Published: October 18, 2017

The energy market fluctuates almost as often as there is a hurricane in the gulf these days but it is important to note that change in seasons is when the fluctuation in rates occurs the most. Over the past several years, with the change in temperature being as drastic as 85 degrees on a Monday and a high of 65 degrees on a Tuesday, rates fluctuate almost daily. Below are the reasons to buy and the reasons to wait on buying your energy written by one of our energy experts.

Reasons to Buy:

  • Weather normalized demand continues to grow.
    • At least 90,000MW of new natural gas generation currently being developed (150+ new plants to be online by 2020.)
    • Gas exports continue to increase:
      • July 2017 exports were 31.7% higher than July 2016 (+1.9 Bcf/d.)
      • Mexican gas exports expected to double by 2019.
      • LNG export capacity is rapidly growing.
        • Started at 0.5 Bcf/d in 2016, currently exporting 2.5 Bcf/d.
        • Several new LNG facilities coming online in the next year.
          • Forecast to potentially reach 12 Bcf/d by 2020.
  • Market will turn bullish quickly depending on weather.
    • Hurricane Nate last week resulted in ~1.7 Bcf/d less production.
    • As we shift to the withdrawal season, attention shifts to cool weather forecasts and the associated heating demand (Heating Degree Days.)

Reasons to Wait:

  • With natural gas production growth projected and significantly higher rig counts versus last year, the market could fall if incremental demand doesn’t keep up.
    • Production
      • 185 gas rigs (-2 this week) vs. 105 gas rigs last year.
      • Gas production out of the Big Seven (Anadarko, Appalachian, Permian basins and Bakken, Eagle Ford, Haynesville and Niobrara shales) continues to steadily increase.
        • Forecasted to reach 60.94 Bcf/d in November; up from 60.11 Bcf/d in October.
        • Big Seven production has increased every month since January.
    • Demand
      • Gas consumption (excluding exports) this injection season has averaged lower than last year, primarily due to reduced power generation demand.
        • July 2017 power generation demand was 7.9% less than in July 2016 (-2.8 Bcf/d)
      • Mild temperatures expected for the next two weeks.


Gas Market Highlights:

  • Last week was the 27thstorage report and 27th injection of the 2017 Injection Season.  Injection (87 Bcf) was within analysts’ expectations (68-91). Storage is now 153 Bcf below last year’s level and 8 Bcf below the 5 year average.
    • Year over year deficit has decreased 4.97% since the previous week.
    • Deficit under 5 year average is unchanged from the previous week.
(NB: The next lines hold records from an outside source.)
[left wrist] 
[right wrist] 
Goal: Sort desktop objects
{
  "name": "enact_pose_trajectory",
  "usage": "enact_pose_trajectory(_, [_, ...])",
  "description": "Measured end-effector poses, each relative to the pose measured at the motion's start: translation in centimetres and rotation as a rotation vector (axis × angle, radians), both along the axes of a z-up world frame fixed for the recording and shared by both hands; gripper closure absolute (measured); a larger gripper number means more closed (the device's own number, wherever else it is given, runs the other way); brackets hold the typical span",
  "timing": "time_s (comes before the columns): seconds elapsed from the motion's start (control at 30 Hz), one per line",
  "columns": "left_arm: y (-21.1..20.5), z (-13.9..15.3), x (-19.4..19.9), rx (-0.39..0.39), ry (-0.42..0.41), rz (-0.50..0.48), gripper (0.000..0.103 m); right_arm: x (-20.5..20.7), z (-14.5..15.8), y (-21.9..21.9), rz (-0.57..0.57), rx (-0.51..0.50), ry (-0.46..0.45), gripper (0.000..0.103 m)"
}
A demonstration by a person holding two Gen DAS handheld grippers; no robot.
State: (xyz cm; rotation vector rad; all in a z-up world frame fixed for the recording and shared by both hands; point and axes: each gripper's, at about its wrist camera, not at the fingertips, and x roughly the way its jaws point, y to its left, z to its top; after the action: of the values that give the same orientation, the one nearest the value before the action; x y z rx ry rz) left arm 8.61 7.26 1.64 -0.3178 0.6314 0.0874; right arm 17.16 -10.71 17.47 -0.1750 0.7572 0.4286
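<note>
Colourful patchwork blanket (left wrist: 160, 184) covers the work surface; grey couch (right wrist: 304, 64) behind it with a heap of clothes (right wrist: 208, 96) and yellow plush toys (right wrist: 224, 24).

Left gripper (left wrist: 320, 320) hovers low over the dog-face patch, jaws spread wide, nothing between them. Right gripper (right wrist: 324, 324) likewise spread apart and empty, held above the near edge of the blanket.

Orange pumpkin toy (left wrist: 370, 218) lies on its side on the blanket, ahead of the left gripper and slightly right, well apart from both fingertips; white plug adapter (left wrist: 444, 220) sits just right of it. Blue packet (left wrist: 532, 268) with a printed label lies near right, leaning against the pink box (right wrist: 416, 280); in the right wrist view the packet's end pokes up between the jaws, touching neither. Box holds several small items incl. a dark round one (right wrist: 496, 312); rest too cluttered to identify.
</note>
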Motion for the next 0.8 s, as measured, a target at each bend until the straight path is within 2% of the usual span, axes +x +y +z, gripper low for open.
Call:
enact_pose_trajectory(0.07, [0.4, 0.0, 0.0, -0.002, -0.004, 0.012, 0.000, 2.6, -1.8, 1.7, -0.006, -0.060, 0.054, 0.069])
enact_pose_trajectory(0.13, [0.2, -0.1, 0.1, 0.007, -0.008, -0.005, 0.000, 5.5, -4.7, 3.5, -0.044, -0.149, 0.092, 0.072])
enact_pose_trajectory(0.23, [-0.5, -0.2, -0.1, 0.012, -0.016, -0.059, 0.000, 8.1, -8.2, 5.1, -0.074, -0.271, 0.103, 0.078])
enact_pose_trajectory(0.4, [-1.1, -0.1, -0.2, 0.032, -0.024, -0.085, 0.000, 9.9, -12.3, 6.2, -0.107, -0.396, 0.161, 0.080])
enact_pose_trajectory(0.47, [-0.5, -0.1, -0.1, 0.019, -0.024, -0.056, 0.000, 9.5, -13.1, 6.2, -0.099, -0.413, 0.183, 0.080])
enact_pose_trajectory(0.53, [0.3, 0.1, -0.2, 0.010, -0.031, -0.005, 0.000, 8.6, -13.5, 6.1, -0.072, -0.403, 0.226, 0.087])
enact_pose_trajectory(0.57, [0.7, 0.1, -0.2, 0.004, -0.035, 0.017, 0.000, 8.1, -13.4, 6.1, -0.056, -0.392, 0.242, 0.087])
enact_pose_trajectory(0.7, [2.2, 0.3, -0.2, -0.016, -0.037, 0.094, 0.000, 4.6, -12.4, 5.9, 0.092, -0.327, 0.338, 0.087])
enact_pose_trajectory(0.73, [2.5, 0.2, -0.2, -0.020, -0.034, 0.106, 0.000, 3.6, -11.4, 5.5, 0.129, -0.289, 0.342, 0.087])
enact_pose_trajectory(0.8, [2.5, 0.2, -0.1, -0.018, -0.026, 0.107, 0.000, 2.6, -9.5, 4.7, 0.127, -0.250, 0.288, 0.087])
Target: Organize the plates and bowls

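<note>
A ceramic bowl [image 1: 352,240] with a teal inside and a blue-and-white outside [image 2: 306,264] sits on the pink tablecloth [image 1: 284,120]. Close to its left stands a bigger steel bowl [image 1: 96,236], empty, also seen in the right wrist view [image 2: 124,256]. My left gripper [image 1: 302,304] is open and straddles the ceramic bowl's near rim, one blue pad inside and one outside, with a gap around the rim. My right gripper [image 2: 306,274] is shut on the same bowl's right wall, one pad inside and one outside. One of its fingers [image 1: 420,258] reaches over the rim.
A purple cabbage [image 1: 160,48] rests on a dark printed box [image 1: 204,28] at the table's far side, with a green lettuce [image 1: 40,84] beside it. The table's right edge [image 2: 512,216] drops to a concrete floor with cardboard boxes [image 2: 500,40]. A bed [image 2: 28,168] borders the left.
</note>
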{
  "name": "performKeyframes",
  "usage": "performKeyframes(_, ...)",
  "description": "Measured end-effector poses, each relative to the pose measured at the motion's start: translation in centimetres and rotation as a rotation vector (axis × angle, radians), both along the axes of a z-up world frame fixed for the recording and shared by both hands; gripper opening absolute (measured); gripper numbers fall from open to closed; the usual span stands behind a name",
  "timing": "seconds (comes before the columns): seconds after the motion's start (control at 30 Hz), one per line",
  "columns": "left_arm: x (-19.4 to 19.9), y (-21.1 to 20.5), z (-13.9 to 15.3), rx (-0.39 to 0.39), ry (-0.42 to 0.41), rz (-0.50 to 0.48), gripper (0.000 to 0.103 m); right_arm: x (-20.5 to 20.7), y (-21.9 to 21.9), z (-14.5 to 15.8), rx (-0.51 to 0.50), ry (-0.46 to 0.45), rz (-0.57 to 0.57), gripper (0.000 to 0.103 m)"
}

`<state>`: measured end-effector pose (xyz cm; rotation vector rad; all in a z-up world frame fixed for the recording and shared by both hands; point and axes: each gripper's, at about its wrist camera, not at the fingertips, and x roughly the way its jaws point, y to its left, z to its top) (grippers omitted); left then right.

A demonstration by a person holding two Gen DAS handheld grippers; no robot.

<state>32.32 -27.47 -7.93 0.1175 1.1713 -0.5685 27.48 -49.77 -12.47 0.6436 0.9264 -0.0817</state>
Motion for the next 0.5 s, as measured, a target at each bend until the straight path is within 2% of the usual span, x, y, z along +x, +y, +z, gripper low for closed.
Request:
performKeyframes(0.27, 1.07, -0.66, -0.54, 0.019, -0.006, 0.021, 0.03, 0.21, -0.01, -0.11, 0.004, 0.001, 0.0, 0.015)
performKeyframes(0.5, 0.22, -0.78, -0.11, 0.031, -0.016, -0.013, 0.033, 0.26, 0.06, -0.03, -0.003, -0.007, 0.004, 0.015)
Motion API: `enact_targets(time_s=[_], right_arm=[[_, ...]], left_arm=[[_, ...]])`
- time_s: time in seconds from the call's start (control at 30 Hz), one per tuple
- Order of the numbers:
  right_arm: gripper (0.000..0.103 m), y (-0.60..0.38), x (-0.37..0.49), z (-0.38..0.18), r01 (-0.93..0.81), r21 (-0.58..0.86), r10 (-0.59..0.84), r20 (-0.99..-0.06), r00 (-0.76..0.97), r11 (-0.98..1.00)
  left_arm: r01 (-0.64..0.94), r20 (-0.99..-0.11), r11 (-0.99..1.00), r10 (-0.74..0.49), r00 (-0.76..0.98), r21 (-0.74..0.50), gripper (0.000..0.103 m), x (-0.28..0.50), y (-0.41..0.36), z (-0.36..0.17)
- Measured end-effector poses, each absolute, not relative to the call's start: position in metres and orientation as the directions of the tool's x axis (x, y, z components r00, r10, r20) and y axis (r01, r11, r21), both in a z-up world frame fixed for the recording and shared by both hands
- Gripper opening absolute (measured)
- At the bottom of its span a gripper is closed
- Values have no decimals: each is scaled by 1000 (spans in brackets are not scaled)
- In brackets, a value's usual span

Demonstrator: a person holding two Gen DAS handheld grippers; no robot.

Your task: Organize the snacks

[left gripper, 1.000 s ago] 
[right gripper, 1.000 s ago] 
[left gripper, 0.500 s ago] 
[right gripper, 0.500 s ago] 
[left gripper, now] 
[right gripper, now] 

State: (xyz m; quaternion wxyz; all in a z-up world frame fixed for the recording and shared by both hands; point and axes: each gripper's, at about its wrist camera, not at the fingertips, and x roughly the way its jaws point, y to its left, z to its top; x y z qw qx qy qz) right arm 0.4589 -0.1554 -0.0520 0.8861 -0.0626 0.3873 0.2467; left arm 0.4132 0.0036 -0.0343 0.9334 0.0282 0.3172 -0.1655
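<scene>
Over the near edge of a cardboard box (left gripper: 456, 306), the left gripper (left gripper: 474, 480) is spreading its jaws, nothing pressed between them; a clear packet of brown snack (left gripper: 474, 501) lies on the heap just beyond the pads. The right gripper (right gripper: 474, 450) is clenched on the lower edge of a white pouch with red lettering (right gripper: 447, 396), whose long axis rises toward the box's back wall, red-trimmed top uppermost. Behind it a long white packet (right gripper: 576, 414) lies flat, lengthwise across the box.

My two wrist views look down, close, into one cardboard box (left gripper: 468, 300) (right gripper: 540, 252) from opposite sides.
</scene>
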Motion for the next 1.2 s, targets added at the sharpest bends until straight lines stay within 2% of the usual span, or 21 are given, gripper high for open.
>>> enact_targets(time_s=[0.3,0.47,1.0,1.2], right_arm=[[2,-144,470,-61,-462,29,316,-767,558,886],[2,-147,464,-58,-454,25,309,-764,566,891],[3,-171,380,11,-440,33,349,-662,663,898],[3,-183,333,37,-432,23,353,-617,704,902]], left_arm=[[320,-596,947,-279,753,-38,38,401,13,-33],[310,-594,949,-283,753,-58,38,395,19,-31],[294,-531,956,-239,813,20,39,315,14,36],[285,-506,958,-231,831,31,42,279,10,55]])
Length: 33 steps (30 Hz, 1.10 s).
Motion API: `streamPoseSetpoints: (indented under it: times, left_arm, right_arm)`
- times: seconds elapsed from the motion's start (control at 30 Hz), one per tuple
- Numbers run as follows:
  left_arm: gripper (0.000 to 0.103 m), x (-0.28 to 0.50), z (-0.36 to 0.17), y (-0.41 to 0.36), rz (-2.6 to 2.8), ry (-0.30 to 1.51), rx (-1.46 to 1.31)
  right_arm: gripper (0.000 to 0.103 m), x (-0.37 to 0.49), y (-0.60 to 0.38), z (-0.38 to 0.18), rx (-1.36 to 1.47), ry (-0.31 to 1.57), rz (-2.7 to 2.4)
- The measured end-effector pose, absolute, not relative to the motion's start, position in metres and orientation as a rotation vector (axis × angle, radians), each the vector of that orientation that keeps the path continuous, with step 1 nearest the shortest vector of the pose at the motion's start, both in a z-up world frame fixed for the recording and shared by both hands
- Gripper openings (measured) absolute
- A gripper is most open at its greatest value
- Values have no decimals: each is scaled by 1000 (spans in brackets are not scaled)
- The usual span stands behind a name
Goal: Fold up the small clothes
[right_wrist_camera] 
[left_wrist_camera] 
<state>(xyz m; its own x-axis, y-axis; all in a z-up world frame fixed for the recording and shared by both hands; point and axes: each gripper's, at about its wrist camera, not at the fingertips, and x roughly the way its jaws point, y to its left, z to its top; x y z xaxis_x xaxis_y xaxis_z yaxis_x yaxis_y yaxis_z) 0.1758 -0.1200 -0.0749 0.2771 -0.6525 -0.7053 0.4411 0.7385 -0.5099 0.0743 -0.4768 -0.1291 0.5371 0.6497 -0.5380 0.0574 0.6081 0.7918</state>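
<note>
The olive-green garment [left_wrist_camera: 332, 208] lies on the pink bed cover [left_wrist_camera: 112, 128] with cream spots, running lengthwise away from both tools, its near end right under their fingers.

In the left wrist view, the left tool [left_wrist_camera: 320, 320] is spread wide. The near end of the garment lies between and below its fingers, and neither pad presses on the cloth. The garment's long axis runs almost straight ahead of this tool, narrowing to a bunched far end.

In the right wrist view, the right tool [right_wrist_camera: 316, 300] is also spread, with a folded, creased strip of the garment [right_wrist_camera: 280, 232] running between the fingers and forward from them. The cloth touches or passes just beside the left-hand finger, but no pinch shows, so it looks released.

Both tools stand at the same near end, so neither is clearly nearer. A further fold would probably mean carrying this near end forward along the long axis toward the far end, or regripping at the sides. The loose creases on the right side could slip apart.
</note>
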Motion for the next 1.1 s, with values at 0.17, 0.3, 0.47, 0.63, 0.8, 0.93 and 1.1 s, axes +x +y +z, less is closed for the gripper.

  • November 2017 NYMEX currently trading at 2.929 after opening at 2.955.

Weather Highlights:                                                                                                                                                                                                                                            

  • Next 7 days:
    • 2-6 above normal for most of the Northeast and Midwest. 
  • Week following:
    • 0.5-6 above normal in the West and Northeast.


Note:  Although natural gas does not necessarily indicate where electricity pricing is at, it is good as a general barometer for electricity markets as a whole.  When gas gets expensive, so does electricity generated from natural gas.